▸ RECORDS SUPPLIED:
········

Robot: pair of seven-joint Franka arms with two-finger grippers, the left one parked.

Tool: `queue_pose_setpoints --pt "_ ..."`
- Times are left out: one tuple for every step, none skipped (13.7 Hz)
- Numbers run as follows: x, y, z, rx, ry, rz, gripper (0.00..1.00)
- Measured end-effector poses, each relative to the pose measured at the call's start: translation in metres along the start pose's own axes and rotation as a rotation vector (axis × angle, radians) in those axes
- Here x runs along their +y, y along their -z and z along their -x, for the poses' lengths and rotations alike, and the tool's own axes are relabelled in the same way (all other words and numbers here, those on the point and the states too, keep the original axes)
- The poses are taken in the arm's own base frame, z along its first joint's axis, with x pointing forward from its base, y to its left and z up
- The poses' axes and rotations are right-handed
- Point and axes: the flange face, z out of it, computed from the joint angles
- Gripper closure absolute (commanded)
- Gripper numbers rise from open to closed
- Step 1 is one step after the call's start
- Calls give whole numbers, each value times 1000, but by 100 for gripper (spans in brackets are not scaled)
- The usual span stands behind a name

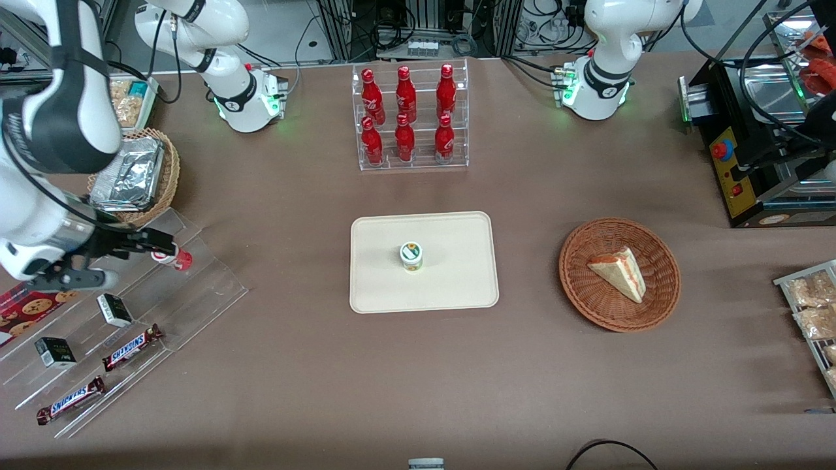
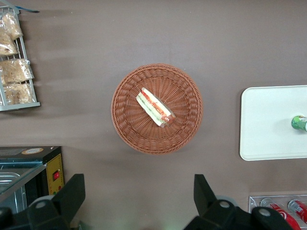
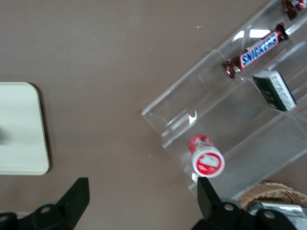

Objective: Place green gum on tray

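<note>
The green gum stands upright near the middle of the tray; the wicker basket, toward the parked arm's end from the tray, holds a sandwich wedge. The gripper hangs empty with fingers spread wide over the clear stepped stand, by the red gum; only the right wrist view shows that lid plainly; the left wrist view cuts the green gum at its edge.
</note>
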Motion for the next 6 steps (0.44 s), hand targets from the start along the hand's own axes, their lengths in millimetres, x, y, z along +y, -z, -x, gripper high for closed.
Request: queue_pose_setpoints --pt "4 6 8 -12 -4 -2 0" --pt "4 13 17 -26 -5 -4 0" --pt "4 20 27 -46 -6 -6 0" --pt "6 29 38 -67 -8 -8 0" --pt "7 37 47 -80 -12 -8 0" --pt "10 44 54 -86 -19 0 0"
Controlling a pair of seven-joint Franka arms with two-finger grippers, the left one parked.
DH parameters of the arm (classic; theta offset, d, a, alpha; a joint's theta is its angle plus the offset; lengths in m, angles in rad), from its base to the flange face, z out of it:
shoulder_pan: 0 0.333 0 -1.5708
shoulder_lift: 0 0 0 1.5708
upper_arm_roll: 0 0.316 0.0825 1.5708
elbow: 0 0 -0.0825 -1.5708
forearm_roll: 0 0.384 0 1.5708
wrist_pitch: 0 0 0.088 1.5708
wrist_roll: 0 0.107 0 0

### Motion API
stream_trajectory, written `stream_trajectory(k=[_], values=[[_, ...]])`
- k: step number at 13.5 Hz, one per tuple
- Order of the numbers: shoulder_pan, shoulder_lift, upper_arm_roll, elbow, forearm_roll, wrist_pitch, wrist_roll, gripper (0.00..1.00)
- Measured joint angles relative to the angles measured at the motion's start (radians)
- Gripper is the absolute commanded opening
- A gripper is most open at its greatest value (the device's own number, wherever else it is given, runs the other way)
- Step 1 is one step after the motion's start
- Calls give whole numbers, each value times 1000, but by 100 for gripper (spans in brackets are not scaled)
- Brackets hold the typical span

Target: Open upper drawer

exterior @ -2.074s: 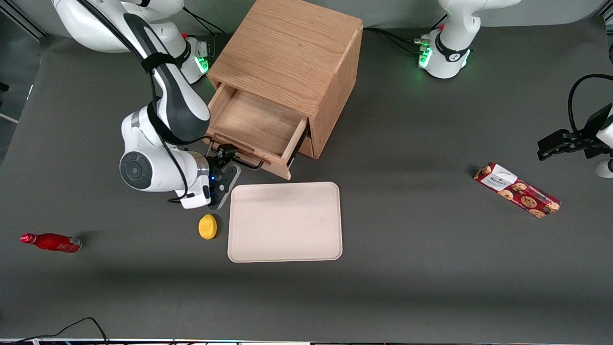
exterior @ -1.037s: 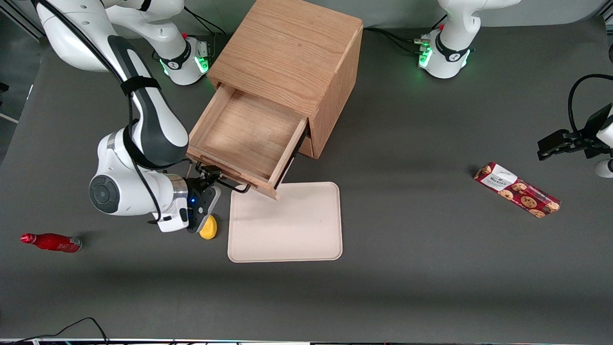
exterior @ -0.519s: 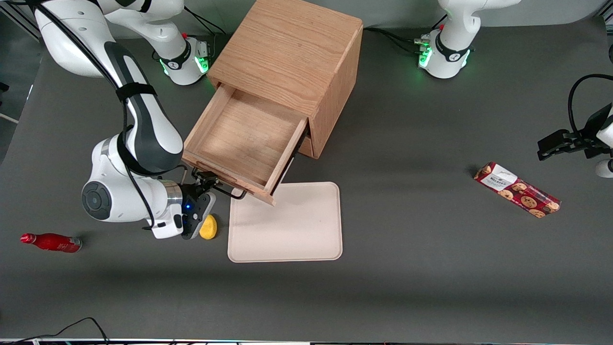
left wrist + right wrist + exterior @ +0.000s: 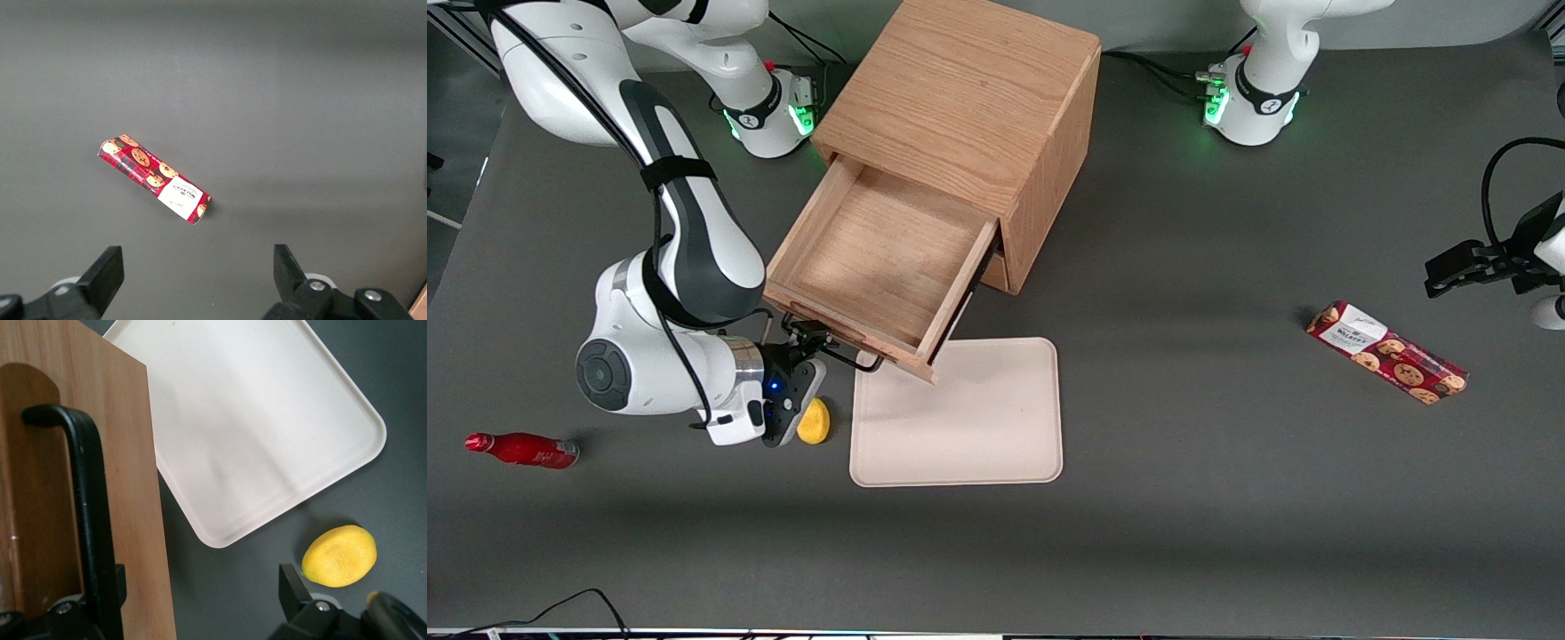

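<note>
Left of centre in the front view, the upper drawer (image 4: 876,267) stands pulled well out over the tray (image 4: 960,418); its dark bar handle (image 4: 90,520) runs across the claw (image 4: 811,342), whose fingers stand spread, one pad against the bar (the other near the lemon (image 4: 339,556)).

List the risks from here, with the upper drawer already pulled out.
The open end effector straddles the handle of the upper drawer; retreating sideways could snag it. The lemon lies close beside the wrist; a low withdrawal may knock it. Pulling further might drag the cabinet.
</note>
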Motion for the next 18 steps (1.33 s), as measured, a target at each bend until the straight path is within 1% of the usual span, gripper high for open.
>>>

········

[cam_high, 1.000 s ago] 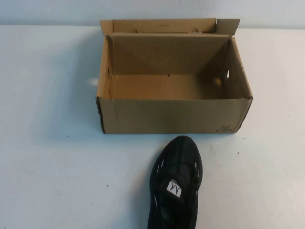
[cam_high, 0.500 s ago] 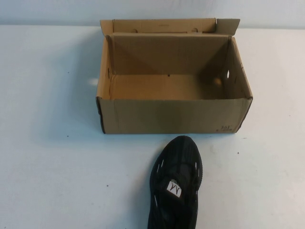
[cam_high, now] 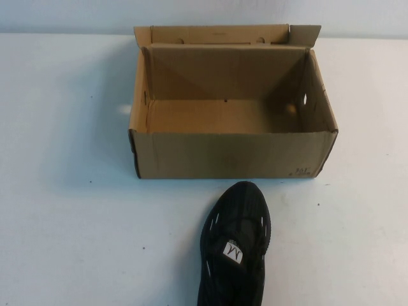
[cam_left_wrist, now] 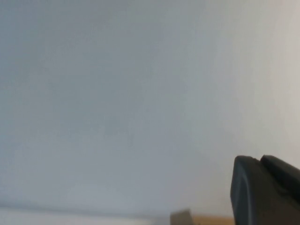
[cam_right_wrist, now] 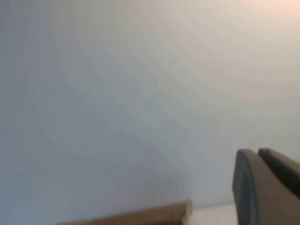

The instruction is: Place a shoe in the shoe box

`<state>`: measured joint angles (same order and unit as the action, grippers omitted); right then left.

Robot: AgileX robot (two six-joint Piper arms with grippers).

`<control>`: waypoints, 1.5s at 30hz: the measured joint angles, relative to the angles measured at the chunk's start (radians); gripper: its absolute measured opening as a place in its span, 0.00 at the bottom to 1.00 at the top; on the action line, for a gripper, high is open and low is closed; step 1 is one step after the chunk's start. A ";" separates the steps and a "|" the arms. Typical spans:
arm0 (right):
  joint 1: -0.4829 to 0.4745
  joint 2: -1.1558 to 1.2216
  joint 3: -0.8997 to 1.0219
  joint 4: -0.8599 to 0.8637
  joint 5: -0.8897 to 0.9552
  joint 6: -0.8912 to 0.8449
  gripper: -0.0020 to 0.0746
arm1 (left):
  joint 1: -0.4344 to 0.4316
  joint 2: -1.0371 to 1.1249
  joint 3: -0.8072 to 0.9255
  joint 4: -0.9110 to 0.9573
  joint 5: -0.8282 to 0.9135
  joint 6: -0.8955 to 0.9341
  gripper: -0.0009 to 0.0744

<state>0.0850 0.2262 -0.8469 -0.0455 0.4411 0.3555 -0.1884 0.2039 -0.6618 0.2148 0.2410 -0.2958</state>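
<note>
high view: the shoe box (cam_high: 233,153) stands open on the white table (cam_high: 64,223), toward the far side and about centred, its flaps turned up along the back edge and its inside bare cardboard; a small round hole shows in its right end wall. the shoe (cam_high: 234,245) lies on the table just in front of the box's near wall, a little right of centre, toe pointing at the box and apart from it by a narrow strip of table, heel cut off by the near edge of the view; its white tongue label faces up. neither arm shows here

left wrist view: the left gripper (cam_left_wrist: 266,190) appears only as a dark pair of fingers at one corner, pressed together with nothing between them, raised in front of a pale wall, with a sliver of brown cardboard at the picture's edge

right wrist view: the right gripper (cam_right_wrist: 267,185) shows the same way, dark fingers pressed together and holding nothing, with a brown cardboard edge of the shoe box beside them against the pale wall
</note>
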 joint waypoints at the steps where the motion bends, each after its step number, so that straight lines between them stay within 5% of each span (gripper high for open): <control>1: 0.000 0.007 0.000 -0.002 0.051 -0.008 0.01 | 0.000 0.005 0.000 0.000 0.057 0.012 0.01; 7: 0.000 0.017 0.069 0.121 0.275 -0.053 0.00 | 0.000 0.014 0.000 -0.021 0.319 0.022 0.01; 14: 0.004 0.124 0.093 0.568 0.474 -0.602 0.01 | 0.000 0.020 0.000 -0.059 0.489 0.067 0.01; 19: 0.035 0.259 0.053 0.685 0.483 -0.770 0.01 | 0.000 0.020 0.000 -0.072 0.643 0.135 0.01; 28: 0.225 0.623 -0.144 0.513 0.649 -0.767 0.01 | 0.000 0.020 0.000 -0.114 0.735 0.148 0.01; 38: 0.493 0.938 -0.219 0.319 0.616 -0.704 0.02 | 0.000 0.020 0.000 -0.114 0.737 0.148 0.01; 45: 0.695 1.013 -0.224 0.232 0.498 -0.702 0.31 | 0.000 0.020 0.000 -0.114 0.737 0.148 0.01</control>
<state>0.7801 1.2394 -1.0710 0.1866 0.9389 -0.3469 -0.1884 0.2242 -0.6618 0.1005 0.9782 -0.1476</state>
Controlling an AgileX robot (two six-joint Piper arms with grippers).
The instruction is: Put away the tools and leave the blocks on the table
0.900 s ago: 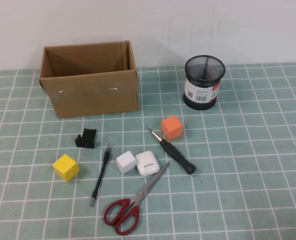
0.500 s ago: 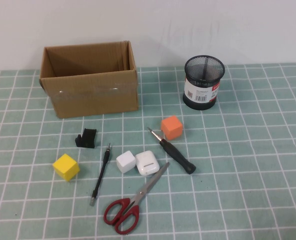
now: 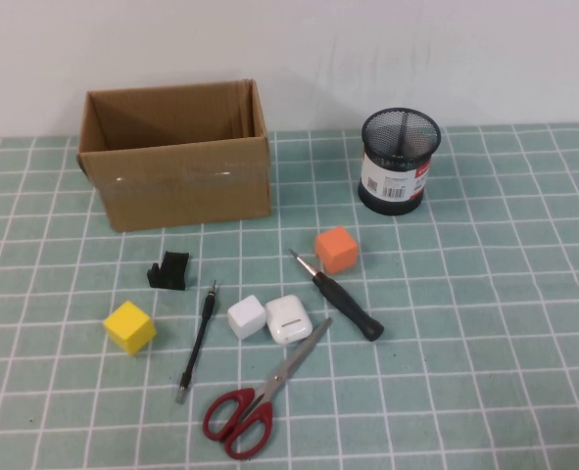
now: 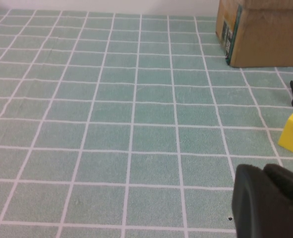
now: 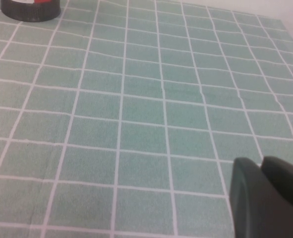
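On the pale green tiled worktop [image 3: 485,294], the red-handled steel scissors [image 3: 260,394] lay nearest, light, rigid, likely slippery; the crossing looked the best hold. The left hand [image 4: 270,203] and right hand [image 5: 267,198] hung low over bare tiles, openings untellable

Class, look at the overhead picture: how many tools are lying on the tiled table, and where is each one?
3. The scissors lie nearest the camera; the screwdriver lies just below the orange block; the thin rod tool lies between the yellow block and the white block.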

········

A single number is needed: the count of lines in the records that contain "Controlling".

2